## THE TASK
Write out exactly the lines from the start of the entries through the one that contains "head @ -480", including both.
=== RECORDED INFORMATION ===
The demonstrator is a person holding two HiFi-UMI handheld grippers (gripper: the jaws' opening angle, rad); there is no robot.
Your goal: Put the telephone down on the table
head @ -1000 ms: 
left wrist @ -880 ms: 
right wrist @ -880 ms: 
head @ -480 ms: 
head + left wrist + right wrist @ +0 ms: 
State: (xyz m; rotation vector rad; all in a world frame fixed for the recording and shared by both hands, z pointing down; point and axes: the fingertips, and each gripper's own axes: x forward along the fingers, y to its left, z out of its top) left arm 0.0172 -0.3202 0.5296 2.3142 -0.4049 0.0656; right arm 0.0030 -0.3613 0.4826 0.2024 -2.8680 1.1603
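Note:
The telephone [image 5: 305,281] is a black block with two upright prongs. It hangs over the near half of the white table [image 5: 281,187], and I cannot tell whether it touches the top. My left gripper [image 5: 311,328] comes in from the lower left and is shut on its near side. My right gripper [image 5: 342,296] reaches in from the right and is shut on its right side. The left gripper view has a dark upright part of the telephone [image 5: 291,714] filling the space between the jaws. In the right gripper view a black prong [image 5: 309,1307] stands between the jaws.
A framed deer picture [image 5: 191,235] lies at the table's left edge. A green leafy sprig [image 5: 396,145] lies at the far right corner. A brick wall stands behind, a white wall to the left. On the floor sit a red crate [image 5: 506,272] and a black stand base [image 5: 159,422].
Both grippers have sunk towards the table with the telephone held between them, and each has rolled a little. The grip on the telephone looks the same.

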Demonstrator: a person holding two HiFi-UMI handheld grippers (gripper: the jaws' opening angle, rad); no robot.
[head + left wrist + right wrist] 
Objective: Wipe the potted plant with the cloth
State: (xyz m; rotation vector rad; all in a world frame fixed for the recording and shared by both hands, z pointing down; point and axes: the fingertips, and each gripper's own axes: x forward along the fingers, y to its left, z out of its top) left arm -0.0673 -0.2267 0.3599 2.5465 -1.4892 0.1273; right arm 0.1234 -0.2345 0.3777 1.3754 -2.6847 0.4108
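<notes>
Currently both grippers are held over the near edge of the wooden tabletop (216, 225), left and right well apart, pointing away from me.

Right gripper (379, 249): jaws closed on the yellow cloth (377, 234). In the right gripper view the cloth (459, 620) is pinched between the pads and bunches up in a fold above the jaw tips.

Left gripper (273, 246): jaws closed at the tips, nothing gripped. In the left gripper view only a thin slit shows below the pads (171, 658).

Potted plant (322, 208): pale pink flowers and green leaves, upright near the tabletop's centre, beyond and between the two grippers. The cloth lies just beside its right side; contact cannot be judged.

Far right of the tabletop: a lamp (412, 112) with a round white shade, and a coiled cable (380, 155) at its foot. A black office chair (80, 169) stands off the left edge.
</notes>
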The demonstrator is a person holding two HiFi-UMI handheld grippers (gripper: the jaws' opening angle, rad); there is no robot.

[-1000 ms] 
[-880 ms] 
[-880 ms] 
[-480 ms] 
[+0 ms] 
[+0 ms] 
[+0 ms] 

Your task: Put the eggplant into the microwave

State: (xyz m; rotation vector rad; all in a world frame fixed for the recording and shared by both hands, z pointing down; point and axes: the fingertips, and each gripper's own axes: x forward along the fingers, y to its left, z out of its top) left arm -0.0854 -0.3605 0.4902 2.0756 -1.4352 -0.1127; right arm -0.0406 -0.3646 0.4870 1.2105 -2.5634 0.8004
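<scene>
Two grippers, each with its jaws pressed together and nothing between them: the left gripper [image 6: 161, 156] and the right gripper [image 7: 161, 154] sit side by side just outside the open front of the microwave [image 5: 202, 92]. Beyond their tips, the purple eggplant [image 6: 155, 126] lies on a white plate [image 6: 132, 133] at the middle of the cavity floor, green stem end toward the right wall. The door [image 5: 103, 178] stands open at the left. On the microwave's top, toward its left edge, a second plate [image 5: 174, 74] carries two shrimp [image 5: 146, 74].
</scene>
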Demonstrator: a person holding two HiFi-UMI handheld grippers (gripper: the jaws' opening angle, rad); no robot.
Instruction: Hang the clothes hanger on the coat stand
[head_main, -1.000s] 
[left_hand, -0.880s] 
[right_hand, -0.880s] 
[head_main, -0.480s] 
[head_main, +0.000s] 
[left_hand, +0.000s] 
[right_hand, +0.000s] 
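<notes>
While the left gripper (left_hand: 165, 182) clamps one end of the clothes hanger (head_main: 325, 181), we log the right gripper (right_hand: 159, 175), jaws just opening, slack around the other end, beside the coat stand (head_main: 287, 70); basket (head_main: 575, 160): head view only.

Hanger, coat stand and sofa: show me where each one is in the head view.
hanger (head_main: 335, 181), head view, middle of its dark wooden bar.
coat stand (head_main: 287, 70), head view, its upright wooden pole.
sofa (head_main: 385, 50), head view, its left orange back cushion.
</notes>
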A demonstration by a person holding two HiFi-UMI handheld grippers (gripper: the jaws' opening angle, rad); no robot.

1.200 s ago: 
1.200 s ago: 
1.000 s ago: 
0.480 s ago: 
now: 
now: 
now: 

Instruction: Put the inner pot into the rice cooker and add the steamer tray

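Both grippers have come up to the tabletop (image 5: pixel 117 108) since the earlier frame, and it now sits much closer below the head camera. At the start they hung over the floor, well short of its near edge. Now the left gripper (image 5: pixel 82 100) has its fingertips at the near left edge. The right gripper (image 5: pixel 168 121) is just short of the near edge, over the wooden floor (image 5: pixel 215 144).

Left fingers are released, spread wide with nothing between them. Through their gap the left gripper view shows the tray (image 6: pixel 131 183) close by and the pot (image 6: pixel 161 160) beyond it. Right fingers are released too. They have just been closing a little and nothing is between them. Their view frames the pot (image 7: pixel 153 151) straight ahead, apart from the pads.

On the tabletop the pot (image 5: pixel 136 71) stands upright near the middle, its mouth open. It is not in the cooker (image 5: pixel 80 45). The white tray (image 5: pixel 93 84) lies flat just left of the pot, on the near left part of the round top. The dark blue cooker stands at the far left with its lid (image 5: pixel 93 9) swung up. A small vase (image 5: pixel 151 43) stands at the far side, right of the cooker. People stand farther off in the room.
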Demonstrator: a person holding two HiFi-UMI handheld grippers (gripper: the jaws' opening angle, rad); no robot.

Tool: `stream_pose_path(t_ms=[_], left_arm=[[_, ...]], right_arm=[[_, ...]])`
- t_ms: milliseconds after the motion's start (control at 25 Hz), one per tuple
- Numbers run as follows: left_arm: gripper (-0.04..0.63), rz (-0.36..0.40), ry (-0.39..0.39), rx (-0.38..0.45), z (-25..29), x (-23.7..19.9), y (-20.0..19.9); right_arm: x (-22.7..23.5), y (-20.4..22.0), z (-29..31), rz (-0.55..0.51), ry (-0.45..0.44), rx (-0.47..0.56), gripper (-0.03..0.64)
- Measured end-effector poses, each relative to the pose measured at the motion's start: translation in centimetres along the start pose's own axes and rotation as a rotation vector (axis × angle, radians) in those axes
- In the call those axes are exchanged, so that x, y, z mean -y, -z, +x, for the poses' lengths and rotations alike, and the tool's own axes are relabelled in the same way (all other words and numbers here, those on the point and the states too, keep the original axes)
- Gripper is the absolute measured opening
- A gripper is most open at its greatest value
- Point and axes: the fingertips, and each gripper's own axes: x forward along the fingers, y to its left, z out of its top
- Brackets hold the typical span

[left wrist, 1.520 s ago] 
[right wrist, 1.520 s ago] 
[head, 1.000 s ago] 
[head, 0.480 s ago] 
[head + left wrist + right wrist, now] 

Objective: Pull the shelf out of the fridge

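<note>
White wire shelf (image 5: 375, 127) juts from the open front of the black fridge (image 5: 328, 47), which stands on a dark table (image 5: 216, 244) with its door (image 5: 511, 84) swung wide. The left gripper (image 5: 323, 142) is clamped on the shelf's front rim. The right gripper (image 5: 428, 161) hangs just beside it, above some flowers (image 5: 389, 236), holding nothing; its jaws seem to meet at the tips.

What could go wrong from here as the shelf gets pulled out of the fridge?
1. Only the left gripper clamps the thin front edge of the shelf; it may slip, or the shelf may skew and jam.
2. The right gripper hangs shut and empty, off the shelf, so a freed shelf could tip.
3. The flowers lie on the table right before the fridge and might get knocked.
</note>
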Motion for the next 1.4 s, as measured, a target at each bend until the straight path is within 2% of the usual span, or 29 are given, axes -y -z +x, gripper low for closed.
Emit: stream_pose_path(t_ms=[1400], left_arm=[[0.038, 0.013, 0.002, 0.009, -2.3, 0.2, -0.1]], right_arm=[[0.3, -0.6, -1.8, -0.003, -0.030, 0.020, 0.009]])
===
## RESPONSE AREA
The demonstrator is a person holding two HiFi-UMI handheld grippers (gripper: the jaws' opening angle, rad); there is no robot.
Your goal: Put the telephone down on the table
head @ -1000 ms: 
left wrist @ -880 ms: 
right wrist @ -880 ms: 
head @ -480 ms: 

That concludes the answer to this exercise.